Exercise prompt> Only certain lines below are wanted: those starting at the line containing "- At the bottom" and ending at the line containing "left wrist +", both included, each retyped exactly.

Extracted records>
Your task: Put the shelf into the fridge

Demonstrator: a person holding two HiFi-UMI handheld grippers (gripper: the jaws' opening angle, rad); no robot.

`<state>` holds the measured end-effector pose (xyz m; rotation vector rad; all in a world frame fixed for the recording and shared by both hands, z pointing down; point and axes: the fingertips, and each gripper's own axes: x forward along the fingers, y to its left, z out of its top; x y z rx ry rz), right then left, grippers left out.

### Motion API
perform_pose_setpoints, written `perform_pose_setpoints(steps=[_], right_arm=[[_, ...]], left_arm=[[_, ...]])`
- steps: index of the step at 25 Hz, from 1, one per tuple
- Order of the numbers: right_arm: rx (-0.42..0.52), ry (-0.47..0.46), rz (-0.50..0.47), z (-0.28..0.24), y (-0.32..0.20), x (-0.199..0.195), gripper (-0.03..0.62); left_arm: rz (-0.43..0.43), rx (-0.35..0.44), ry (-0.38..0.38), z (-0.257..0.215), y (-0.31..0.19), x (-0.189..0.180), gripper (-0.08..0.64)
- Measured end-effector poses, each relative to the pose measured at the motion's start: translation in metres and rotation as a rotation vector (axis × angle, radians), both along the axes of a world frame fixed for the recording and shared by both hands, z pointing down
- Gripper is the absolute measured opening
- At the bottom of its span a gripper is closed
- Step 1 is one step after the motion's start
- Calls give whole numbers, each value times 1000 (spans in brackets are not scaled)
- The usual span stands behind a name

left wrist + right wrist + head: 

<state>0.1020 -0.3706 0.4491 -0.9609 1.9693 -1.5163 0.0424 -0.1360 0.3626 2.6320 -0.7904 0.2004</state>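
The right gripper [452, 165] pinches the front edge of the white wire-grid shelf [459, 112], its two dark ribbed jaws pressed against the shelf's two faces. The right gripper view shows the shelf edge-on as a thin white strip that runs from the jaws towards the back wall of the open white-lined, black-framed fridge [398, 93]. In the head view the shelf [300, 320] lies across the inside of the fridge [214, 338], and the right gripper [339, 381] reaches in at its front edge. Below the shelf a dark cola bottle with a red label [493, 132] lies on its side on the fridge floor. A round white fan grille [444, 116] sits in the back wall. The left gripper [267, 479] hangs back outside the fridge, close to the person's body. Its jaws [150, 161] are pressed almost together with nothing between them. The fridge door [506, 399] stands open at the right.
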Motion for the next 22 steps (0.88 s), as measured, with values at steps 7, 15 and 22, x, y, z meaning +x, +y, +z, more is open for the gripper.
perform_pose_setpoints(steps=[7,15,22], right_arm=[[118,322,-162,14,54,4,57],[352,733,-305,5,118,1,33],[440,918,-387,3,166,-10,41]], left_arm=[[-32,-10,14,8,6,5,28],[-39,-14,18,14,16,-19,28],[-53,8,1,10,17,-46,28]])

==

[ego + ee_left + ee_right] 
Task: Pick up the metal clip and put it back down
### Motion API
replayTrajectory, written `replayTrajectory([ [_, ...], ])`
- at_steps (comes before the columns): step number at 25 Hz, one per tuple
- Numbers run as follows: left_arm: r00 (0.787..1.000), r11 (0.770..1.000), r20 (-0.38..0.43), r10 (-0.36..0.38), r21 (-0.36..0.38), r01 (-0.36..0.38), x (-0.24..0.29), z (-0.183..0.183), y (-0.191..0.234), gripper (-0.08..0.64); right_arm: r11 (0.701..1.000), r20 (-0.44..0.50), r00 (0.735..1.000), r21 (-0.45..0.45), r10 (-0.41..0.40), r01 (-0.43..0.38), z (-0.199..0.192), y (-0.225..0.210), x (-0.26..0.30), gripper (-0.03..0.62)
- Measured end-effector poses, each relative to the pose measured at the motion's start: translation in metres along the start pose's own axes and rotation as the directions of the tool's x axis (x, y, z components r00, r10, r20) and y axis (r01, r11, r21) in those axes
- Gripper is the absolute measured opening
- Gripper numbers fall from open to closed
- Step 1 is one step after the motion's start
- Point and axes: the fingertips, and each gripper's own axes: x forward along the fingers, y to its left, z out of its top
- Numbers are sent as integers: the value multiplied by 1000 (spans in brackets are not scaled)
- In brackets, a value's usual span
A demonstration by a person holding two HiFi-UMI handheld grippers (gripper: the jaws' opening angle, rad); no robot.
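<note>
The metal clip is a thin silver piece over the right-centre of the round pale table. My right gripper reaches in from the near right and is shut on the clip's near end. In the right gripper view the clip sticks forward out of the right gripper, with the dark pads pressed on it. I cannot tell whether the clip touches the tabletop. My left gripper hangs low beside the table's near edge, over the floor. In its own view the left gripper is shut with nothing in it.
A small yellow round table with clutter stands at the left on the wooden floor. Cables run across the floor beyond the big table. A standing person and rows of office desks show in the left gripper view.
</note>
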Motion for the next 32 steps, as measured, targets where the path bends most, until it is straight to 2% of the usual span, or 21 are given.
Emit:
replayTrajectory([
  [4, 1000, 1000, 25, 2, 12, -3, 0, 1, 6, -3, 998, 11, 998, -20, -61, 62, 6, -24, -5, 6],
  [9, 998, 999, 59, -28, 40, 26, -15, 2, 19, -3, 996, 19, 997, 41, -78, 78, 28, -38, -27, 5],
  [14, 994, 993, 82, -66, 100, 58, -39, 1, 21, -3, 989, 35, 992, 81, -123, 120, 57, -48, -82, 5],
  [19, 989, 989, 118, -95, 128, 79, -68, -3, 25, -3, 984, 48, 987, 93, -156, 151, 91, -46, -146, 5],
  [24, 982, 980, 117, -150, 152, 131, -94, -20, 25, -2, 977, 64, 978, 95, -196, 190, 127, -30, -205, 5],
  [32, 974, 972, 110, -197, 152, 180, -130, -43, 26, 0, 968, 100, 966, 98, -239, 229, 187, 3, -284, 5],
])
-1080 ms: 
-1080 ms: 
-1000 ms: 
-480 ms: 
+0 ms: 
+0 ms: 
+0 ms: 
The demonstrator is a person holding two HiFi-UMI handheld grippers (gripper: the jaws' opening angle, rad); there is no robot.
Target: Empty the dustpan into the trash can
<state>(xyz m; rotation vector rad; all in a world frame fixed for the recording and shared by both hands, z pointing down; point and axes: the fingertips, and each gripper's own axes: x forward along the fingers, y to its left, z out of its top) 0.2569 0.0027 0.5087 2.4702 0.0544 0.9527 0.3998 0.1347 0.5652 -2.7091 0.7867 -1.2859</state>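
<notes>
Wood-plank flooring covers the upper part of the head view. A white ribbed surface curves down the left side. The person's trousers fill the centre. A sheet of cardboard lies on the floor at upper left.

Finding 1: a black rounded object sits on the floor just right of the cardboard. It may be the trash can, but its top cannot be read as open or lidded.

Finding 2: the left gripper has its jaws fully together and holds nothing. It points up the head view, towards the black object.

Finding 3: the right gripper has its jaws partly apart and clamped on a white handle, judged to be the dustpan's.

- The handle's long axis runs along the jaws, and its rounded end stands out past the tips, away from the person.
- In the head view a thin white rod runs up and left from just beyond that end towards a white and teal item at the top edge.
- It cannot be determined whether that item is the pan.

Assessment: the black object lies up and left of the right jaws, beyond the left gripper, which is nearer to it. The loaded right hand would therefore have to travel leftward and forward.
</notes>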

Answer>
- At the bottom of its span a gripper is closed
- Step 1 is one step after the motion's start
- Calls give whole numbers, each value times 1000 (spans in brackets are not scaled)
- The usual span stands behind a name

left wrist + right wrist + head: 

There's no more to the output.